After completing this chapter, you will be able to:

  • Explain the Apache Hadoop ecosystem architecture including HDFS, YARN, Spark, and Hive components
  • Compare batch processing (Spark) and stream processing (Kafka, Flink) by throughput, latency, and cost
  • Select appropriate time-series databases for IoT workloads based on write speed and query patterns
  • Design technology stacks for specific IoT scenarios matching tools to data volume and latency requirements

Key Concepts

  • Apache Kafka: A distributed message streaming platform designed for high-throughput, low-latency event pipelines; the de facto standard for ingesting high-velocity IoT sensor streams.
  • Apache Spark: A distributed in-memory data processing engine supporting batch analytics, stream processing (Structured Streaming), and ML (MLlib) on large IoT datasets.
  • Apache Flink: A distributed stream processing framework optimised for stateful, low-latency, exactly-once stream processing — preferred over Spark for sub-second IoT latency requirements.
  • HDFS (Hadoop Distributed File System): A fault-tolerant distributed storage system that partitions large datasets across commodity servers with 3x replication, the foundational storage layer for Hadoop-based analytics.
  • InfluxDB: A purpose-built time-series database optimised for storing and querying timestamped sensor readings with automatic data retention and downsampling policies.
  • Apache Arrow: A cross-language in-memory columnar data format that enables zero-copy reads between processing frameworks, dramatically reducing serialisation overhead in multi-system IoT pipelines.

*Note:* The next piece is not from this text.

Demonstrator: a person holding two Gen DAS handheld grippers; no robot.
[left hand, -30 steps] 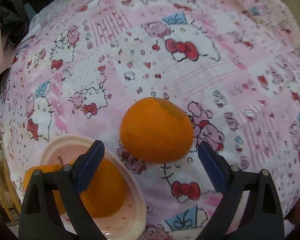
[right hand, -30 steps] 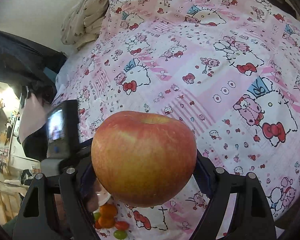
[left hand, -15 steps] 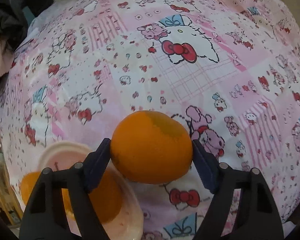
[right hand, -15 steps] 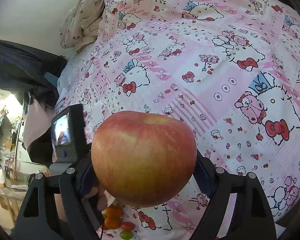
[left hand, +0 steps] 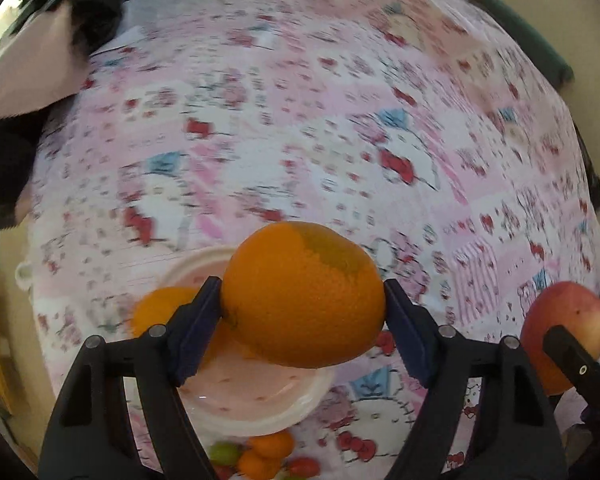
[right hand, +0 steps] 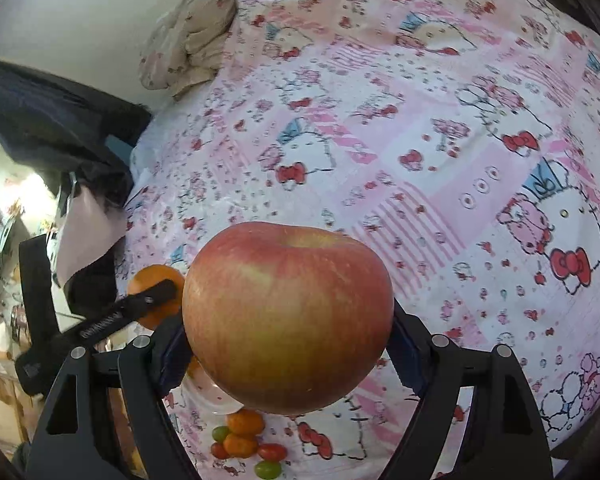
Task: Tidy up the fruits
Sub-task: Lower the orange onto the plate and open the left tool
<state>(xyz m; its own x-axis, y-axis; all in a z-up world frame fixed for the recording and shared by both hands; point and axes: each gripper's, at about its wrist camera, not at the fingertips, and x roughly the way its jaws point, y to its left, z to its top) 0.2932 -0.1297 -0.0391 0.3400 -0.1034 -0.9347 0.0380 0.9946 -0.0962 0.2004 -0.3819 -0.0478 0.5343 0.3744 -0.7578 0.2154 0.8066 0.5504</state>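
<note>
My left gripper (left hand: pixel 302 312) is shut on a large orange (left hand: pixel 304 296) and holds it in the air above a pale pink bowl (left hand: pixel 256 400). Another orange (left hand: pixel 160 310) lies in that bowl, partly hidden by my left finger. My right gripper (right hand: pixel 288 340) is shut on a red-yellow apple (right hand: pixel 288 316), held above the bed. The apple also shows at the right edge of the left wrist view (left hand: pixel 564 320). The left gripper's orange shows at the left of the right wrist view (right hand: pixel 152 280).
The bed is covered by a pink cartoon-print sheet (right hand: pixel 420 140). A small heap of cherry tomatoes and tiny oranges (right hand: pixel 244 440) lies in front of the bowl, also in the left wrist view (left hand: pixel 260 456). A crumpled blanket (right hand: pixel 196 32) lies at the far end, dark clothes (right hand: pixel 48 128) at the left.
My left gripper closed on the large orange, lifted it off the sheet and moved over the bowl. My right gripper kept holding the apple and came nearer to the left one.
</note>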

Big data technologies are specialized tools built for data that is too large, too fast, or too varied for ordinary databases. Think of them as industrial kitchen equipment compared to home appliances – built for scale and speed. Tools like Apache Kafka handle fast-moving streams while Apache Spark processes massive datasets in parallel.

28.1 Apache Hadoop Ecosystem

MapReduce processes massive IoT datasets by splitting work across hundreds of machines in three phases.

Example: Calculate Average Temperature by City from 1 Billion Sensor Readings

Step 1 - Map Phase (Parallel across 100 nodes):

Input (raw sensor log):
sensor_123, NYC, 2024-01-15T10:00:00, 22.5°C
sensor_456, LA,  2024-01-15T10:00:05, 28.3°C
sensor_789, NYC, 2024-01-15T10:00:10, 23.1°C
...

Map function (runs on each node):
def map(line):
    sensor_id, city, timestamp, temp = parse(line)
    emit(city, temp)  # Output: (NYC, 22.5), (LA, 28.3), (NYC, 23.1)

Result: 1 billion (city, temperature) pairs distributed across nodes

Step 2 - Shuffle Phase (Hadoop framework does this automatically):

Group all temperatures by city key:
NYC → [22.5, 23.1, 22.8, ... 230 million values]
LA  → [28.3, 27.9, 29.1, ... 180 million values]
CHI → [... 150 million values]

Step 3 - Reduce Phase (Parallel across cities):

Reduce function (runs once per city):
def reduce(city, temperature_list):
    total = sum(temperature_list)
    count = len(temperature_list)
    avg = total / count
    emit(city, avg)

Final output:
NYC, 22.9°C
LA,  28.4°C
CHI, 19.2°C

Why This Is Fast: 100 nodes each process 10 million rows in parallel. What would take 1 node 100 hours finishes in 1 hour across 100 nodes. Hadoop handles node failures automatically - if node 47 crashes, its work is reassigned to node 48.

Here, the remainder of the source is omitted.